Joint Statement on the political crisis following the 9 August Presidential election in Belarus

Joint statement by the Chair of the Delegation for Relations with Belarus, MEP Robert BIEDROŃ, and the Chair of the Delegation to the EU-Russia Parliamentary Cooperation Committee, ECR MEP Ryszard CZARNECKI on the political crisis following the 9 August Presidential election in Belarus and Russia’s possible role in finding a solution to this crisis.

“The human rights situation in Belarus, which was already preoccupying, has taken a dramatic turn for the worse since the Presidential election of 9 August. Mr Alyaksandr Lukashenka has not conceded his electoral defeat, nor does he seem ready to relinquish power. Peaceful rallies of unprecedented proportions have flared up across the country to denounce fraud and demand change. Ignoring the calls of its own people and of the international community, Mr Lukashenka’s crumbling regime is resorting to all-out repression and violence to quell popular discontent.

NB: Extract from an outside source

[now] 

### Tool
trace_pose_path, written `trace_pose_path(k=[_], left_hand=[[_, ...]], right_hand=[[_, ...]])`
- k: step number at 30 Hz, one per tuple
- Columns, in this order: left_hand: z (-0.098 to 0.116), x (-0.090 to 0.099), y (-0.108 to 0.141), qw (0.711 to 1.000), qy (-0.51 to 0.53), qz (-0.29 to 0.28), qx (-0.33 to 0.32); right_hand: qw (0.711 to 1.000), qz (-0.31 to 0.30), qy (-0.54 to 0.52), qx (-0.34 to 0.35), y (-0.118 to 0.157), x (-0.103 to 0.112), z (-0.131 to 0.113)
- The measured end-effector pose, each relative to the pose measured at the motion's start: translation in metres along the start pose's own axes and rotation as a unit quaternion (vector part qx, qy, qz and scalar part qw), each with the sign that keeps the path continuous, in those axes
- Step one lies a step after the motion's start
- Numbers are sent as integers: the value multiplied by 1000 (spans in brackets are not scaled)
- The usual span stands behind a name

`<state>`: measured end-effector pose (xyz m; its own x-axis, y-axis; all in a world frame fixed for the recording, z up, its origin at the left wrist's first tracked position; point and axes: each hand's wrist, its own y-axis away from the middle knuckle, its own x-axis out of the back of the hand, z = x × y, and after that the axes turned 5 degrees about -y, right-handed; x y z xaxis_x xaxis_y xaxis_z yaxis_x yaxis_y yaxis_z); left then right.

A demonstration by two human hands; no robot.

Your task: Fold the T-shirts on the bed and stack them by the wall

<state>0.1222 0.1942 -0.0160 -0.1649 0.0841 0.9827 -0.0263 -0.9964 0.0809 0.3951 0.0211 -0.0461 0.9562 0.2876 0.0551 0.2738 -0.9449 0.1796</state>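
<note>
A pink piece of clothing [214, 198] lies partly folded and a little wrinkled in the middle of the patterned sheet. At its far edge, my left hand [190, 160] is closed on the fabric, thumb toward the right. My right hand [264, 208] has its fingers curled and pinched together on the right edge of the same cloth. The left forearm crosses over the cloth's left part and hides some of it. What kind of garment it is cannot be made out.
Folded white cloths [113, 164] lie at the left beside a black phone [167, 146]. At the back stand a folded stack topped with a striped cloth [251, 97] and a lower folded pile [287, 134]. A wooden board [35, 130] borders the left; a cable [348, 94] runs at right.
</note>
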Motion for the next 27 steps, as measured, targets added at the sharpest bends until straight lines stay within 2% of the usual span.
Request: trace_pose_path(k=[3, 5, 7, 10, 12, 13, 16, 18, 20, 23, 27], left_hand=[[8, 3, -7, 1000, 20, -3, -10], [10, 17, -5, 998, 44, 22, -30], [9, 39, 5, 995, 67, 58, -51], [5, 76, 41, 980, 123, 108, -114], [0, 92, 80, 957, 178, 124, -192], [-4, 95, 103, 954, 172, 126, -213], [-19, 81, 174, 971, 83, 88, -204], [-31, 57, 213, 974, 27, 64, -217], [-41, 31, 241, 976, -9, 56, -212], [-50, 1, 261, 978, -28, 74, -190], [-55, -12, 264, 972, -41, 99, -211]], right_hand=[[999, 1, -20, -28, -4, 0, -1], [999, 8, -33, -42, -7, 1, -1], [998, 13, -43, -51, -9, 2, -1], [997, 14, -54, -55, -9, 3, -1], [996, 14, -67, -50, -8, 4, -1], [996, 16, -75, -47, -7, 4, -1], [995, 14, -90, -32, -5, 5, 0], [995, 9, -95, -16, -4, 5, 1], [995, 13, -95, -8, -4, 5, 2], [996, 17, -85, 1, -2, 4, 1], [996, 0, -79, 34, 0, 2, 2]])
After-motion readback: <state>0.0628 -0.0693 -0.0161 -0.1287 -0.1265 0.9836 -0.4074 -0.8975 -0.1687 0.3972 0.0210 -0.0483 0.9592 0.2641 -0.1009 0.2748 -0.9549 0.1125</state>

In these difficult times, we believe that Russia has a key role to play. It is no secret that Moscow and Minsk enjoy a special relationship based on close historical, cultural and economic links. In this context, we call on the Russian authorities to support a genuine national dialogue between the political authorities, the democratic opposition and the civil society of Belarus, with a view to settling the current political crisis, while fully respecting Belarus’ independence and sovereignty. To be substantial and legitimate, this dialogue must obviously include the Coordination Council established by the candidate of the united opposition, Ms Sviatlana Tsikhanouska, who is widely regarded as the candidate who got the majority of the votes in the election.

The Russian government must understand that the on-going wave of protests in Belarus is not the symptom of some geopolitical struggle. These protests represent the legitimate demands of the people of Belarus for democratic representation and political participation and show the weariness of a 26-year old regime that has lost touch with society.

We are deeply concerned by President Putin’s recent declarations about a possible deployment of a special Russian reserve police force in Belarus. The Kremlin’s last-ditch support to this regime would likely be met with further protests both in Belarus and in Russia. The protests in Belarus and their violent repression are a matter of concern for the entire European continent –our common house. The EU and Russia need to set aside their differences and support a peaceful solution to this crisis, in full respect for Belarus’ sovereignty and independence.”